Work item: If a line in the data below holds the word "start", copy it.

Data excerpt:
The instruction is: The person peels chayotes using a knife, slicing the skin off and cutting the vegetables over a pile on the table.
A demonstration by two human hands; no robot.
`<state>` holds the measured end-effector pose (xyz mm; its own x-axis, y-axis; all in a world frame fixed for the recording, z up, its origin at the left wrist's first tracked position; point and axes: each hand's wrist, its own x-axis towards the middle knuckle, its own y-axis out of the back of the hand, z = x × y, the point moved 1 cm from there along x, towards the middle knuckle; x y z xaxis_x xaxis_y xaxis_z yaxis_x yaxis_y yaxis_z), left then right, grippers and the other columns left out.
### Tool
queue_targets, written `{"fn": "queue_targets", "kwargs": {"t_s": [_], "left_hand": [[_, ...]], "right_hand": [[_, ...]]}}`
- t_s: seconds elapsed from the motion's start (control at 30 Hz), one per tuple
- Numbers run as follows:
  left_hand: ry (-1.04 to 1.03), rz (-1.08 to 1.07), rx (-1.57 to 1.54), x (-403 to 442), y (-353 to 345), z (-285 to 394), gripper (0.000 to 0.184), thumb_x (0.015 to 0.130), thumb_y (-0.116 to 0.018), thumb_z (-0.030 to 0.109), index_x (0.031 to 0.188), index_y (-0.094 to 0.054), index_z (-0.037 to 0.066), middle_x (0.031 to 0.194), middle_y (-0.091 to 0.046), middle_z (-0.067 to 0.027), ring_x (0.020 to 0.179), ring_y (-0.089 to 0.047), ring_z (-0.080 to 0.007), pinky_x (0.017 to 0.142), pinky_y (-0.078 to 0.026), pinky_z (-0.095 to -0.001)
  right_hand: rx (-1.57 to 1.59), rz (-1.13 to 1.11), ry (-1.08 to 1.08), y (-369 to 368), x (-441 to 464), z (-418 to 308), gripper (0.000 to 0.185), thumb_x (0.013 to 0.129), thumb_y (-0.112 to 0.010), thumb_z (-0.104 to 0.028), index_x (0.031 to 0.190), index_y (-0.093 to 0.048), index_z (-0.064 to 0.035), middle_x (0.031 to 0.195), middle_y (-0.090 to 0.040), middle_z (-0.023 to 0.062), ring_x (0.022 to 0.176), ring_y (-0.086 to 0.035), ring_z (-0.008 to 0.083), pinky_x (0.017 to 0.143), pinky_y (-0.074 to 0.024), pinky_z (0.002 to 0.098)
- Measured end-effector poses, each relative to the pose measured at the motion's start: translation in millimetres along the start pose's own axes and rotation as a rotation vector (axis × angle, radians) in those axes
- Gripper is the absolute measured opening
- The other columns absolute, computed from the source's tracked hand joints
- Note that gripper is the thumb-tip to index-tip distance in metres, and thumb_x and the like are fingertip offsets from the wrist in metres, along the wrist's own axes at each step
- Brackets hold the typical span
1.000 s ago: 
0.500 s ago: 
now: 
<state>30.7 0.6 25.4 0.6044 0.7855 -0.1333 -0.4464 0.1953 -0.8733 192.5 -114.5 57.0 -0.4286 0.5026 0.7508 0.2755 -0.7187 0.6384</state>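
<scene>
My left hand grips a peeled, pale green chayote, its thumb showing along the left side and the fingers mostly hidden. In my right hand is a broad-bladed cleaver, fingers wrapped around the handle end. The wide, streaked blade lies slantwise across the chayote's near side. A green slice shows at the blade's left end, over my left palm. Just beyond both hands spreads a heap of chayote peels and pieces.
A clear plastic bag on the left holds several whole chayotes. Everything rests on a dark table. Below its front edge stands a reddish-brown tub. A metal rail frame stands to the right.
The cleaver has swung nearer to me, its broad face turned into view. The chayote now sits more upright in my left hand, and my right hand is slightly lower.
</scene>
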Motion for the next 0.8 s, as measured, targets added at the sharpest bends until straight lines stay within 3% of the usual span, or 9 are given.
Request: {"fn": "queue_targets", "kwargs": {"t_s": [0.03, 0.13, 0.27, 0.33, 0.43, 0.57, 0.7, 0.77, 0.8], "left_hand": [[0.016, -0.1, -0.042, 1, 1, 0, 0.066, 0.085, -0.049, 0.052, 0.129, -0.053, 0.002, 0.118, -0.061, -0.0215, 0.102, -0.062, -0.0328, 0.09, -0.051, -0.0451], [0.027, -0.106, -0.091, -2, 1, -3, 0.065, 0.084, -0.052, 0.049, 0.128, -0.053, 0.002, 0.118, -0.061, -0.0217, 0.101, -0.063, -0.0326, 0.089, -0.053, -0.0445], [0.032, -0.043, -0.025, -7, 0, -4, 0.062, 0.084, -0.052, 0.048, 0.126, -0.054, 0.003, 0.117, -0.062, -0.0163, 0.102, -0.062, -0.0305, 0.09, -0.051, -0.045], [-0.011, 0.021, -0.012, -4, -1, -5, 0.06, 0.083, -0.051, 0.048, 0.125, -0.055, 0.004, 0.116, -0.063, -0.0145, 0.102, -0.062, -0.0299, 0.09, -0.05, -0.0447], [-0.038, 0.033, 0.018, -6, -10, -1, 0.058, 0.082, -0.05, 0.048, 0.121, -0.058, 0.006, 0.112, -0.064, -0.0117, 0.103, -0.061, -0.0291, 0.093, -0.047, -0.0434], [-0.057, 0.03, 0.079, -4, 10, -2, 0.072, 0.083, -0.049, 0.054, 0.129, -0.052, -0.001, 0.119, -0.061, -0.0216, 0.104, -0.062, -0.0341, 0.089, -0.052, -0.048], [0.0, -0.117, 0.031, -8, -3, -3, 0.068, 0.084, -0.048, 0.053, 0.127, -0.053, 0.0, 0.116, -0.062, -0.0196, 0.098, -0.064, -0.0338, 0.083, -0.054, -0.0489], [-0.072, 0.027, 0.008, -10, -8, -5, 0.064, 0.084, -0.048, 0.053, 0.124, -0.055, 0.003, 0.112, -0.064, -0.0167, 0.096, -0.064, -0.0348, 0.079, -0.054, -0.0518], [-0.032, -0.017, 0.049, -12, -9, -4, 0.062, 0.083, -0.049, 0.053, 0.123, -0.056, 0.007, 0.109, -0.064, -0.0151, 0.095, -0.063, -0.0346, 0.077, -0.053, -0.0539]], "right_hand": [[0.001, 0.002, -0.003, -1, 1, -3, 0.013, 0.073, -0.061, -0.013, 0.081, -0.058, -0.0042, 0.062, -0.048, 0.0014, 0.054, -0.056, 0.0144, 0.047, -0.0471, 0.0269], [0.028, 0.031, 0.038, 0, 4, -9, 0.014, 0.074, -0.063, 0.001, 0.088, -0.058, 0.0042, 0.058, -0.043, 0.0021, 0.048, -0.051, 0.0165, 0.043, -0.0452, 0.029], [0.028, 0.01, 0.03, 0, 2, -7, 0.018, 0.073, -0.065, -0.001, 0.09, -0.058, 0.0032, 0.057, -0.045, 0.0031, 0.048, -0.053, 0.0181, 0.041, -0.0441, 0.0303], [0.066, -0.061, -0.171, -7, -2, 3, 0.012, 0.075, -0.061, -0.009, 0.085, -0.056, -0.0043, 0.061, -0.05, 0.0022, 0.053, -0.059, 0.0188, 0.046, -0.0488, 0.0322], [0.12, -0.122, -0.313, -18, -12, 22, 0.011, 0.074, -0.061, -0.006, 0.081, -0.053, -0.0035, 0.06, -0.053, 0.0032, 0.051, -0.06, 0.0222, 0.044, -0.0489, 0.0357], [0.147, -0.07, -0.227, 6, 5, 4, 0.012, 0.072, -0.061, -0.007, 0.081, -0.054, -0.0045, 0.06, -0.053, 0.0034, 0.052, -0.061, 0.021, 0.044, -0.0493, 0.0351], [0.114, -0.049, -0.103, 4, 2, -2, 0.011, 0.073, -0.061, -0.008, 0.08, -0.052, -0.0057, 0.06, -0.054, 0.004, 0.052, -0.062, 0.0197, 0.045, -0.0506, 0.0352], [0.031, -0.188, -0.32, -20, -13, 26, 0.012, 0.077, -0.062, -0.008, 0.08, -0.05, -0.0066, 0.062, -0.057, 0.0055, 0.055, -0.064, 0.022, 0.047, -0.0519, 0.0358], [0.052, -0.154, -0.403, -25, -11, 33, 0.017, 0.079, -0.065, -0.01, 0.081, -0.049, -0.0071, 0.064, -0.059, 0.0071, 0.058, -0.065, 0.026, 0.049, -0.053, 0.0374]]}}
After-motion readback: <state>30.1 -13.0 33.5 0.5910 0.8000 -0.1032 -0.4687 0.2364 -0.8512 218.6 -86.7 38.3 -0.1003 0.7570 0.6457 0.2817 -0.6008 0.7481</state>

Response to the task:
- t_s: seconds elapsed from the motion's start (control at 30 Hz), one per tuple
- Measured end-effector poses, each relative to the pose measured at the motion's start: translation in millimetres along the start pose's own axes and rotation as a rotation vector (axis × angle, radians) in those axes

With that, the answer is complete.